An omniscient, omnipresent, omnibenevolent entity that created the universe (and us, to look just like him!) and responds to all your needs…….
But let’s be honest here. There is no such thing as ESP, telekinesis, reliably effective Freudian analysis, flying saucers etc. How do we know this? Well we’ve observed and experimented, and crunched the numbers. And observed and experimented and crunched the numbers again. And again. And not only formally, in laboratories, but informally, in the field, in our everday observations and thoughts. And as for that omnsicient, omnipresent and omnibenevolent being, or even an omniscient entity of any sort, well again, the numbers, whether from philosphical or empirical investigation, simply don’t add up.

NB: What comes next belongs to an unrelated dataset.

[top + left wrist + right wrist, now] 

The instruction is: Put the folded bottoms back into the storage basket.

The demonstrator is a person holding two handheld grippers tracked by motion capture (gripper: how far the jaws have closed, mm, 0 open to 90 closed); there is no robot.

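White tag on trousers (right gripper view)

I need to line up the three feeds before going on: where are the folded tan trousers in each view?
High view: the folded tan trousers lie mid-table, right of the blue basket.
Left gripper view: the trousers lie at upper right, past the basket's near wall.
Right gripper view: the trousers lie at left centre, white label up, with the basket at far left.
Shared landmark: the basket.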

So, in the best tradition of personality psychology in categorising human beings, I observe a psychological continuum between those who perceive the world in terms of wish-fulfillment (believers) and those who perceive the world in terms of evidence (rationalists). Or, in other words, a continuum based on an individual’s existential honesty.
Using my dream as analogy, whether the shoes had moved or not, the rationalist would simply accept the state of things as found and the scientific world-view would be amended accordingly in that the poltergeist hypothesis would gain some support. If the shoes had not moved, however, the poltergeist believer would have their world-view threatened and likely be trying to convince us that the shoes really had moved. Substitute god for poltergeist, and the shoes would have moved in the spiritual dimension, or actually would have moved, if god was willing, or their remains the possibility that the shoes will move, if only we had more faith….
That is why I am an atheist. I simply aspire to perceive the universe in as true a way as possible; which entails being honest about my psychological makeup, i.e., my own wants and wishes, no matter what the data is telling me. It’s not that I don’t believe in god. I simply have yet to see any convincing data (or philosophical argument, for that matter) that the hypothesis is true. Belief just doesn’t come into it.